Produced by Lindsay Marie Stewart
In conjunction with Qqs Projects Society & Royal Roads University
Directed by Lindsay Marie Stewart and Matt Miles
Associate Producer Ian Hinkle of Global Reef
Filmed by Matt Miles & Lindsay Marie Stewart
Sound and Audio by Matt Miles
Edited by Matt Miles of Approach Media
Co-Editor Lindsay Marie Stewart
"A Hand To Stand" focuses on the Bella Bella Community School within the Heiltsuk First Nation reserve on B.C.´s coastal Inside Passage. The 13,000 square miles of land and sea is the largest of 23 Canadian reserves.
A Hand To Stand is a short film and trans-media journey to document and share their story, as this group of teenagers craft their own Stand Up Paddleboards. Made out of locally-sourced red and yellow cedar, the boards allow students to propel themselves through their traditional territory in a contemporary experience.Blending traditional knowledge of woodworking and the coast, and applying it to a modern sport, this is an inspiring group. This is the future of hope.
Visual journalist Lindsay Stewart and videographer Matt Miles are documenting the woodworking class as they design and build their own boards. In June 2012, we left Victoria, B.C. for an eight day visit to the remote Great Bear Rainforest community of Bella Bella. As two 23-year-old new media journalists with parents who are in the educational system, we feel drawn to developing greater opportunities for our generation. With extensive education and international experience in new media and visual arts we feel the need to use these skills for new causes. By developing awareness and understanding around some of the issues affecting education in our province through positive documentation and teaching, we can inspire more schools to take the lead in how they teach to truly benefit the students. This will be promoted and examined through the use of media and new technology to showcase these benefits.
THE NEED:
Currently, the community demographic indicates that Bella Bella has more than 50% of its population under the age of 25. This is mirrored on a national scale as First Nations youth are now the fastest growing demographic in Canada. Studies in 2006 state 61 per cent of on-reserve First Nations from the ages of 20 to 24 hadn't graduated from high school.
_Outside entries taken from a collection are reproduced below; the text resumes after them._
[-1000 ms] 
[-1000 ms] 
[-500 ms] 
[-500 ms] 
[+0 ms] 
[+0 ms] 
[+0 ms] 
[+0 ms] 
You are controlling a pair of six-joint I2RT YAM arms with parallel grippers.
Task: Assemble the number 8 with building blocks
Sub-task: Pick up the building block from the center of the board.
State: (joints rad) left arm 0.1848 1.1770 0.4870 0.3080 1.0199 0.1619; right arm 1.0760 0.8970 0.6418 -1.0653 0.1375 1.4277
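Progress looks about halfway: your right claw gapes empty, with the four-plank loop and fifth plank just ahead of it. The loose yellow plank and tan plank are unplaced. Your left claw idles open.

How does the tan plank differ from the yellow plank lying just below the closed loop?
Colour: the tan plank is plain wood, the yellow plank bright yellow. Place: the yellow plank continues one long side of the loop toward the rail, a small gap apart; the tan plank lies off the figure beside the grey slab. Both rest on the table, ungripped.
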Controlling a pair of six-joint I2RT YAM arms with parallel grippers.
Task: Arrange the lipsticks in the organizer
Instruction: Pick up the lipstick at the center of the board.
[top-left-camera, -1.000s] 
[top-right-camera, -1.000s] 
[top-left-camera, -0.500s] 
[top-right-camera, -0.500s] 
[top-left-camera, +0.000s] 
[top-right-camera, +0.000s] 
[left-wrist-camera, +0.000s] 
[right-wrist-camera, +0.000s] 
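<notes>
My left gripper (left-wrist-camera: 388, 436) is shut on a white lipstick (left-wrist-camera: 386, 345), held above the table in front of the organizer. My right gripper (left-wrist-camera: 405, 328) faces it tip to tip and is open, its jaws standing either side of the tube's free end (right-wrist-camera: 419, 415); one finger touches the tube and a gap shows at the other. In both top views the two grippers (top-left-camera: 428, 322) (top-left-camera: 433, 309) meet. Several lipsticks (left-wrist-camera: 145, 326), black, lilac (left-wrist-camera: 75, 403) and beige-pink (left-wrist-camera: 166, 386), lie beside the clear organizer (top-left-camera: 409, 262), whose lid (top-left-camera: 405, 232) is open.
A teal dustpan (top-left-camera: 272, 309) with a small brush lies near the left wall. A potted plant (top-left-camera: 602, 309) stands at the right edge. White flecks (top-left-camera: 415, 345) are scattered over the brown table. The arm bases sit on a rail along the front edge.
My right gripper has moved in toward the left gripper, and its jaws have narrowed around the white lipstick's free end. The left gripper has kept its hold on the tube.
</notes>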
If you are a student on a reserve, finishing school and breaking out of the poverty trap, does not look promising.
However, the woodworking class of Bella Bella Community School is challenging threats by doing something new. The school not only excelled in offering literacy support programs, such as long-distance learning, but they also took a practical approach to creative education. We see this changing community as an inspiring case study. Having witnessed the extraordinary feat of professional Stand Up Paddleboarder Norm Hann as he passed through the community, the students were struck with excitement, new possibilities, and goals. They are now building their own SUP's. We believe that if First Nations students can see themselves in the workforce, they will succeed.
OUR SOLUTION:
Bringing this engaging story to light through new media, training and outreach, we seek to inspire schools across the province to take up a modern and practical attitude to creativity in an educational setting. In this story, by allowing a flexible curriculum, Bella Bella Community School creates an inspirational learning approach, where the children are energized to connect with their environment.
This in turn contributes to overall class attendance, a more positive attitude in the educational setting, and allows the kids to get a better understanding of their traditional territory and expand their horizons. We will work closely with school communities to both document and inspire kids to create their own stories. This will empower them and connect youth with the lands and waters of their traditional territories through an active lifestyle. We also seek to engage a new generation of teachers with the challenges and rewards of progressive learning.
Our solution addresses changing and re-examining creative learning expectations of both teachers and students. Attending school, pushing creative boundaries; and endorsing an innovative; hands-on curriculum; will become a priority. Creating competition and positive peer pressure through projects that have purpose allow students to become involved on a personal level, increasing dedication. Endorsing a hands-on approach develops perspective on how to handle real world experiences. By providing students with the materials required to start and complete longer term creative, practical projects, they can develop the life skills of patience, persistence, attention, and pride in their work. When done effectively these programs can really help to blur boundaries on what constitutes and defines classroom education.